Говорили, что мифические бауманцы, жители инженерных подземелий на северо-востоке, придумали какую-то технологию оживления не только солярки, но и вконец потерявшего свойства бензина! Да где те бауманцы? Спаслись ли какие инженеры из огромных институтов в районе "Бауманской", никто точно не знал. Были ли они на самом деле? Не известно. Ничего-то нам было не известно.

Но, несмотря на неизвестность, меня давно не удивлял этот мир, который менялся от километра к километру, наконец окончательно оформляясь на новой станции в мир, иногда внешне похожий, но уже совершенно другой. Например, я легко мог по запахам отличить "Динамо" от "Аэропорта", не говоря уж о мире "Сокола" с его гигантскими пространствами и удивительными зверофермами.

Чистенькие жители "Динамо", бойцы портновского фронта, жили совершенно иначе, нежели свинари с "Сокола". И дело даже не в том, что "Динамо" была станцией глубокого заложения, а, скажем, "Аэропорт" строился открытым способом, дело было не в размерах подземных городов, которые, конечно, не ограничивались перегонами и станциями, а тянулись далеко в стороны, вдоль подземных рек, закованных в коллекторы, по заброшенным коммуникациям, иногда заканчиваясь карстовыми пещерами, а иногда оставленными людьми бункерами и бомбоубежищами. Дело было в стиле жизни, который определяется иногда довольно случайными факторами.

Стиль жизни был связан и с тем, что за люди случайно оказались на станции двадцать лет назад, и с тем, какой путь они прошли за это время.

И если у нас все было так непросто, то можно было только представлять, как причудлив подземный народ за границами нашей стабильной области. У нас-то мир и спокойствие, мы нужны всем! Мы закрома метрополитена и его граница, а там волчий вой, зубовный скрежет, и счет жизни шел не на часы, а на патроны. Это там война, а у нас свинина, да еще зерновые. У нас куры размером с арбуз. У нас и арбуз растет, только отчего белый внутри, но сладкий, как сахар. Но арбузы это так, развлечение, дорогая игрушка.

Владимир Павлович как-то сказал, что мы живем, как Дания во время предпоследней войны. Тогда оккупированная Дания кормила немцев, и никто к датчанам не придирался. Еще бы, пожжешь и постреляешь кормильца, так откуда брать масло с хлебом? Как-то так выходило и с нами. Время Наше текло, как масло в нагревательных системах. Я же давно стал специалистом по слаботочной аппаратуре. Да, впрочем, чинил я и аппараты гидропоники, ремонтировал биореакторы, много чем я занимался, потому что не боялся электричества. Женщина, которая смотрела за хозяйством и условиями проживания, добрая баба Тома, благоволила ко мне и терпела даже визиты Владимира Павловича с его фляжками и бутылками. Я догадывался, что она хотела видеть во мне сына, да только я не был похож на ее мальчика, сгинувшего в междоусобице где-то на южных станциях метрополитена.
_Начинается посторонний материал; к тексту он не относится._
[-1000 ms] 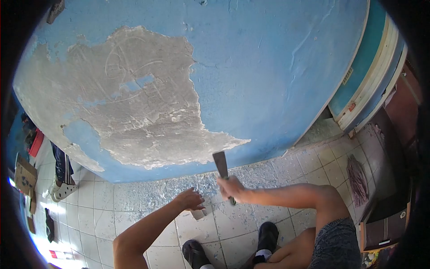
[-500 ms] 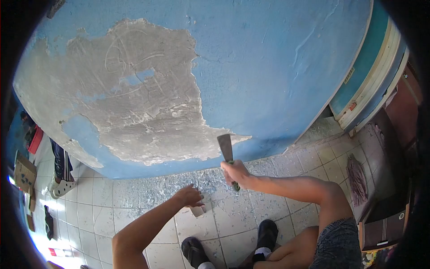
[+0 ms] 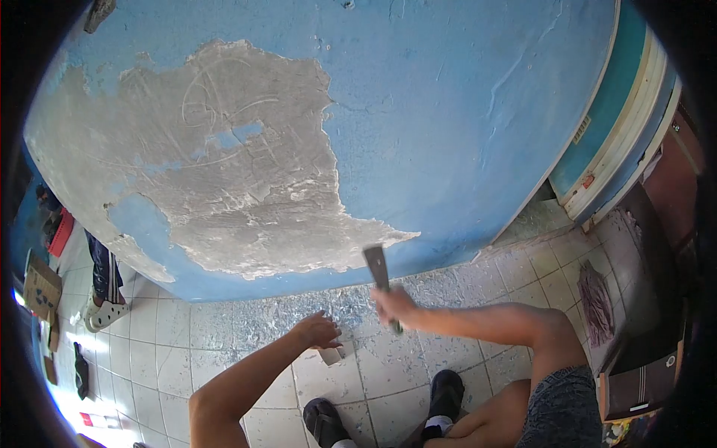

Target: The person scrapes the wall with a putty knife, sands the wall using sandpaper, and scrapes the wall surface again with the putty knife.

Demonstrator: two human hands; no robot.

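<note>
My right hand (image 3: 396,307) is wrapped round the handle of a scraper (image 3: 377,269), its flat dark blade pointing up at the lower edge of the blue wall (image 3: 433,149). A large grey patch (image 3: 254,187) of bare plaster with ragged edges covers the wall's left part. My left hand (image 3: 317,330) hangs over the floor with its fingers apart, left of the scraper. Just below it is a small pale block (image 3: 331,355); whether the hand touches it is unclear.
Paint flakes (image 3: 276,302) lie on the tiled floor (image 3: 261,422) along the wall. Another person's leg and pale clog (image 3: 107,315) stand at the left, near a cardboard box (image 3: 42,291). A crumpled cloth (image 3: 595,302) and a dark bag (image 3: 642,388) are at the right.
The scraper in my right hand rose toward the wall, then came back down a little. My left hand has hardly moved. The view shifted slightly.
</note>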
Внешне баба Тома была похожа на классическую русскую бабушку, но я то знал, что была у нее за плечами какая-то непростая судьба. Я как-то назвал ее фамилию в Полисе начальнику по режиму и привел собеседника в состояние ступора. "Сама Рашидова? Рашидова?!" бормотал он, хотя подробностей я от него так и не добился. В каких-то непростых учреждениях обреталась она до Катаклизма и явно не на простых должностях.

У нее был очень точный глазомер в отношении людей, иногда беспощадный, а иногда, как в случае со мной, щадящий. Добрый, я бы сказал, хотя слово это дурацкое и ничего не объясняет.

Как– то лет десять назад на звероферме я попал под клык лебедки, который распорол мне ногу. Виноват в этом был отчасти я сам: не проверив оборудование, врубил электромотор и стал поднимать негабаритный груз. Но трос лопнул, зубья разжались, и стокилограммовый кусок каленой стали рухнул почти точно на меня. Я свалился в загон к свиньям, и пока лежал без сознания, они погрызли мне ногу. После этого я пролежал в лежку два месяца, а баба Тома буквально выкормила меня.